* What is required
Look through the records below for the line with "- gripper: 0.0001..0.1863" and the line with "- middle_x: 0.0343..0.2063", then return those lines and all lines between, exactly.

[[ Data shown, beginning ]]

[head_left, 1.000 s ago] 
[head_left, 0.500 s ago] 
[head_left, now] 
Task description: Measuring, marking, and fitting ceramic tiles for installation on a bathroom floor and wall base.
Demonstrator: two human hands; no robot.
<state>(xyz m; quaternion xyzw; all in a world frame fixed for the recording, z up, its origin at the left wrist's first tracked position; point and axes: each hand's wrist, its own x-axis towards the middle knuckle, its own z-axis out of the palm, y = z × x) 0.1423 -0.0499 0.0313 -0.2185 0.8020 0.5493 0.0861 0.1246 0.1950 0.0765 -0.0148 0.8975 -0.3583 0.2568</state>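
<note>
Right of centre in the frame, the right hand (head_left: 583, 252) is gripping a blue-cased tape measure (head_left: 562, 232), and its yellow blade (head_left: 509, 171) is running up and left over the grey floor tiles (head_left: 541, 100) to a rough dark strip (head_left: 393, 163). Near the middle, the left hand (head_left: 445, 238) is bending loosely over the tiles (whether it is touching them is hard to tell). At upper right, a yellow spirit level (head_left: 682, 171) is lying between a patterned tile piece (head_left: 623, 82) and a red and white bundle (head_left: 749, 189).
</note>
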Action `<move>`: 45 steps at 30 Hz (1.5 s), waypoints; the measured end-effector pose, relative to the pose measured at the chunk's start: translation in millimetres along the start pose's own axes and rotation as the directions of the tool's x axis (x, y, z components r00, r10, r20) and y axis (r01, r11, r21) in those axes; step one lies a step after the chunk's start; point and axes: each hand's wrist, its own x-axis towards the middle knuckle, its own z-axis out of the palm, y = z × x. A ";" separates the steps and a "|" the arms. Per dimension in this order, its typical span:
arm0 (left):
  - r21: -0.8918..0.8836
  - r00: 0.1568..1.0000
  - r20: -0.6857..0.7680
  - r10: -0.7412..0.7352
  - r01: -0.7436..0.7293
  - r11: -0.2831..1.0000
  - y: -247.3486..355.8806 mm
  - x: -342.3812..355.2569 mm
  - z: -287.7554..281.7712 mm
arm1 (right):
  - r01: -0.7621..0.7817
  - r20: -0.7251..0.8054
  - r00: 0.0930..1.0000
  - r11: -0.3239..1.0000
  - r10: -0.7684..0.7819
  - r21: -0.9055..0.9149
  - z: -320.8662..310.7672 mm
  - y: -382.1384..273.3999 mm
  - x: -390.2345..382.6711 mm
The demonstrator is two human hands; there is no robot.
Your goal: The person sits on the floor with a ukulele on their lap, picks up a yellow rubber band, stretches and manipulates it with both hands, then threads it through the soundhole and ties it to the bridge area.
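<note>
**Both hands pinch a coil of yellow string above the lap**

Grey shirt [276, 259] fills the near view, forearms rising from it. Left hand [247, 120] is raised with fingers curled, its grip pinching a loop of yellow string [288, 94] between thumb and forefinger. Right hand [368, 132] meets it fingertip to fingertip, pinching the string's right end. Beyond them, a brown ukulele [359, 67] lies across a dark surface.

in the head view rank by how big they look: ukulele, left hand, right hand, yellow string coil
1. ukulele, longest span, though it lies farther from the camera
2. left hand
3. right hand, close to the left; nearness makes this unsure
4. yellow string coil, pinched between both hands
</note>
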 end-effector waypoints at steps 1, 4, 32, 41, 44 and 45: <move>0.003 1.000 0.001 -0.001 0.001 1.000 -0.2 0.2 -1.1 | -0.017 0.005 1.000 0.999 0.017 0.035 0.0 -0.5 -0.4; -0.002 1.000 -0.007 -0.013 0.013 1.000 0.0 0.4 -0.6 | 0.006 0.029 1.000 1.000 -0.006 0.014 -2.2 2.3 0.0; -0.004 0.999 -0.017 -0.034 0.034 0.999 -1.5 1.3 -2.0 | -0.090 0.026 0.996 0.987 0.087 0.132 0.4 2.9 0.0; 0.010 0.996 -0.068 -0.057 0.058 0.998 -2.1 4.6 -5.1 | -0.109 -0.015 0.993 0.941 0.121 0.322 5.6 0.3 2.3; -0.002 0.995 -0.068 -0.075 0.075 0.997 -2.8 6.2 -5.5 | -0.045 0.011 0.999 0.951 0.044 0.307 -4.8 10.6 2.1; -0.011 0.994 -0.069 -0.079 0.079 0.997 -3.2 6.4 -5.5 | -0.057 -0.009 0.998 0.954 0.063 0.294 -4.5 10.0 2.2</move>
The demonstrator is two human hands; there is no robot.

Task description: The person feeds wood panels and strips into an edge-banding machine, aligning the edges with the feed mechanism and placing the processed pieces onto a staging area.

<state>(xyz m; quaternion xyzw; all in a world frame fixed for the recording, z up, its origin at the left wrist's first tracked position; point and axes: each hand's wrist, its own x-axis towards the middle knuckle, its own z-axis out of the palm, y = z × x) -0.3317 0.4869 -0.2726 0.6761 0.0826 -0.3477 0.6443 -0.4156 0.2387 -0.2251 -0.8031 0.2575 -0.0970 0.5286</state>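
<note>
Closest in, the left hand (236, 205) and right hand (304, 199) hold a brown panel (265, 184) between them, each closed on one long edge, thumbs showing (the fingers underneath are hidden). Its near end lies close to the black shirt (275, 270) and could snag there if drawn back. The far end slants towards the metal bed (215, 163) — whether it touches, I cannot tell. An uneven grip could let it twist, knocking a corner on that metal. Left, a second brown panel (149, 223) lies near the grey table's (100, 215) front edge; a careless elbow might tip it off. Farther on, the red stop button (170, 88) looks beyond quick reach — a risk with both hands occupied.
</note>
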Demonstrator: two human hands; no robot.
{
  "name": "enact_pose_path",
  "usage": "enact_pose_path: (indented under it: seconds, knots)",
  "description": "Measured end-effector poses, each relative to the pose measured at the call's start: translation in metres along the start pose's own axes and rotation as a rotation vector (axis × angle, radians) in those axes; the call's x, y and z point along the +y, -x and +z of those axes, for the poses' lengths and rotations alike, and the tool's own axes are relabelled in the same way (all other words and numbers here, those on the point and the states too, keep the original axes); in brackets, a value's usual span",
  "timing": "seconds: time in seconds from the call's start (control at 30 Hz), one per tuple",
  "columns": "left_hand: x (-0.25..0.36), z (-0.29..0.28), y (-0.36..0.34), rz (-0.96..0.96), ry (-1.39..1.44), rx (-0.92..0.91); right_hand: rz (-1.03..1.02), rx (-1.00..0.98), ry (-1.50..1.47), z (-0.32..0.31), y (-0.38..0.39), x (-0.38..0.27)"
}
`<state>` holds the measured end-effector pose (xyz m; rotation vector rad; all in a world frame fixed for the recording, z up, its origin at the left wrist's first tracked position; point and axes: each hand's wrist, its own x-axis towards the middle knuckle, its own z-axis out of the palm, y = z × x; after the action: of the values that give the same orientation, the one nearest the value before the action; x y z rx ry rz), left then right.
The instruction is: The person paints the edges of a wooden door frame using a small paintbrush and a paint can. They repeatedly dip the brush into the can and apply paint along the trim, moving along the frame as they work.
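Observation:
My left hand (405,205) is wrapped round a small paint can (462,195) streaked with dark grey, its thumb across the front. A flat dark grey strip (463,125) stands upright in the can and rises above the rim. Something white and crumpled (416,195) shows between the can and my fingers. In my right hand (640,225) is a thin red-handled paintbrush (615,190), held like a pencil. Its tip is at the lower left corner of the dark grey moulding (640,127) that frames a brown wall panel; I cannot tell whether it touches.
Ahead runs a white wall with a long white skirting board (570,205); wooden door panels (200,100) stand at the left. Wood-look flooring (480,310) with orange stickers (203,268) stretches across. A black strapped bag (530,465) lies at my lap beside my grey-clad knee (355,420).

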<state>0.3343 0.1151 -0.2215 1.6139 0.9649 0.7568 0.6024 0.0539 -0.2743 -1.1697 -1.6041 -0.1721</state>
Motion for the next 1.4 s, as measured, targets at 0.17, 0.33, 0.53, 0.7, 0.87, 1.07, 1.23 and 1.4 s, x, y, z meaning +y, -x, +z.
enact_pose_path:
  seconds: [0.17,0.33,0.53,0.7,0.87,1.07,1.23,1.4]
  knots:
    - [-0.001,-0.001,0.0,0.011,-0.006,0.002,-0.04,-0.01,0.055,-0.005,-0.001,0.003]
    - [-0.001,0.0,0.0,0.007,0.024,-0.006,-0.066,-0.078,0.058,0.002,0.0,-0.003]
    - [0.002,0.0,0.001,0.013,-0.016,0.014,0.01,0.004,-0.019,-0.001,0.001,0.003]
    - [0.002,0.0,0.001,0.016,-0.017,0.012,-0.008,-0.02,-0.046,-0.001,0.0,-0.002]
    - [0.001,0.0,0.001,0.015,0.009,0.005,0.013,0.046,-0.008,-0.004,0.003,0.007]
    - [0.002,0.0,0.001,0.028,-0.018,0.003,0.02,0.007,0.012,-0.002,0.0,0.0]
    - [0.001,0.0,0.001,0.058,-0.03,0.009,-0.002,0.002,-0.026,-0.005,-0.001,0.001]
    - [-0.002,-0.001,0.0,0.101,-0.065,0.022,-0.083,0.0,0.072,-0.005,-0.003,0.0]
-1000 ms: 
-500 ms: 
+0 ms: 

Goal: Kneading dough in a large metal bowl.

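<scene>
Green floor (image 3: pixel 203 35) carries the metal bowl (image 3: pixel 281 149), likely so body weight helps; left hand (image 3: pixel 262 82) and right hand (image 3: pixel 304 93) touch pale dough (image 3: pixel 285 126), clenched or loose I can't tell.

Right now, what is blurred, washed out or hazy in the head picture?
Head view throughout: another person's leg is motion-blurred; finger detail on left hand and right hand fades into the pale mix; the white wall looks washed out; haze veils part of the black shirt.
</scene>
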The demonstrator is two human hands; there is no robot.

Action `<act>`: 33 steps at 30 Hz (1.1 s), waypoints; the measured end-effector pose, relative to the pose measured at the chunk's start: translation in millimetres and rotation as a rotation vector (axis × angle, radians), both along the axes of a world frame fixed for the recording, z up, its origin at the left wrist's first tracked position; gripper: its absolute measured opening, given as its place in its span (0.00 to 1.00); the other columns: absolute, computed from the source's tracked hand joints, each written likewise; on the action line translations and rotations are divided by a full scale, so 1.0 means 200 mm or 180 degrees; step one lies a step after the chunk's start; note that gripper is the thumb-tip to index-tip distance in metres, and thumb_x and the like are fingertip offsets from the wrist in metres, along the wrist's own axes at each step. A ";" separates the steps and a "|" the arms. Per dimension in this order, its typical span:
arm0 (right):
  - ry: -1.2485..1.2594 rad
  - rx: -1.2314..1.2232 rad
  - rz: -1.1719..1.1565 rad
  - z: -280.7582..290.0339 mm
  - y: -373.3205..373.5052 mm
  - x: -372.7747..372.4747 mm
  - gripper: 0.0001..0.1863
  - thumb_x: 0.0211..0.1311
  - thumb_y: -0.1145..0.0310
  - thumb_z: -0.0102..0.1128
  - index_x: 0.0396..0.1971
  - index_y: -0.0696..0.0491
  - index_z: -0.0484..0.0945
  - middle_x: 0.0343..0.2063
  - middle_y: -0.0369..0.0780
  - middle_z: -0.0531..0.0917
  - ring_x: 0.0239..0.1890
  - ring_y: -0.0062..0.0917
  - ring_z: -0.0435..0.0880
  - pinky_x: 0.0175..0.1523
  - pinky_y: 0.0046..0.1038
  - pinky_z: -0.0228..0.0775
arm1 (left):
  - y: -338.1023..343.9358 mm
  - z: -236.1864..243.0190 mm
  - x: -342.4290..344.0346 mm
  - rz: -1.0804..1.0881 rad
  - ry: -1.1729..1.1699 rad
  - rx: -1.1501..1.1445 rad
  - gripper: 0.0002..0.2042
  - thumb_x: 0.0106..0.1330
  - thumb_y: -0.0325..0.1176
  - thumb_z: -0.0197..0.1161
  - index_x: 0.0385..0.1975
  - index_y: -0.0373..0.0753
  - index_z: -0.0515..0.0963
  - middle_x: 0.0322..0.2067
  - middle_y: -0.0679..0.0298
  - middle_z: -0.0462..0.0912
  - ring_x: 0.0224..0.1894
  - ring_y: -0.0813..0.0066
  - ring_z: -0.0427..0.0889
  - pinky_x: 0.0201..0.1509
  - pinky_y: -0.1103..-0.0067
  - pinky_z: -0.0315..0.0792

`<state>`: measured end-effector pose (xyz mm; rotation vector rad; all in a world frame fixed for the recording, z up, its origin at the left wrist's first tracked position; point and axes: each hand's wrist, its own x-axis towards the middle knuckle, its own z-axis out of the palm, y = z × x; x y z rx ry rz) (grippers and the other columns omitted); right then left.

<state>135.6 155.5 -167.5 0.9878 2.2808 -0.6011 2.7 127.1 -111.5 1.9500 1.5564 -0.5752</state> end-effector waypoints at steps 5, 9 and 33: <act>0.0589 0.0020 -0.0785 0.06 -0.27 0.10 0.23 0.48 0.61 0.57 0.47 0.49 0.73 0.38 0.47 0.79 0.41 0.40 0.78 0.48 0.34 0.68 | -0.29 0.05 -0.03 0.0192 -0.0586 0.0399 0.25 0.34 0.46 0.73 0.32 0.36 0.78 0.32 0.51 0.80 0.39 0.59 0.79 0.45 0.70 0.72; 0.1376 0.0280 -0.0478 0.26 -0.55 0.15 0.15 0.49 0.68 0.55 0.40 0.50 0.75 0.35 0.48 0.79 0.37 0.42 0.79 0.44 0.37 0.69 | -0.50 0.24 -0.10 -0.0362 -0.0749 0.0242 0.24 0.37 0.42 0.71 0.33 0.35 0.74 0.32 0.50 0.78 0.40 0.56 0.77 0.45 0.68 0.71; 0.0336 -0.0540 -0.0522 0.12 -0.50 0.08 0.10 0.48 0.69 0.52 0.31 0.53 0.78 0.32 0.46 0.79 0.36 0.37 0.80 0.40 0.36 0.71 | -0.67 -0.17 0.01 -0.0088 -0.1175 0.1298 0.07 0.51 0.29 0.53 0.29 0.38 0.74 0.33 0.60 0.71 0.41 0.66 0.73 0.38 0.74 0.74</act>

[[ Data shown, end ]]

* Response
  - gripper: 0.0001..0.1863
  - thumb_x: 0.0211..0.1311
  - thumb_y: -0.1145..0.0310
  - thumb_z: -0.0102..0.1128
  - index_x: 0.0396..0.1971
  - index_y: -0.0696..0.0491
  - index_z: -0.0484..0.0945
  - middle_x: 0.0343..0.2063

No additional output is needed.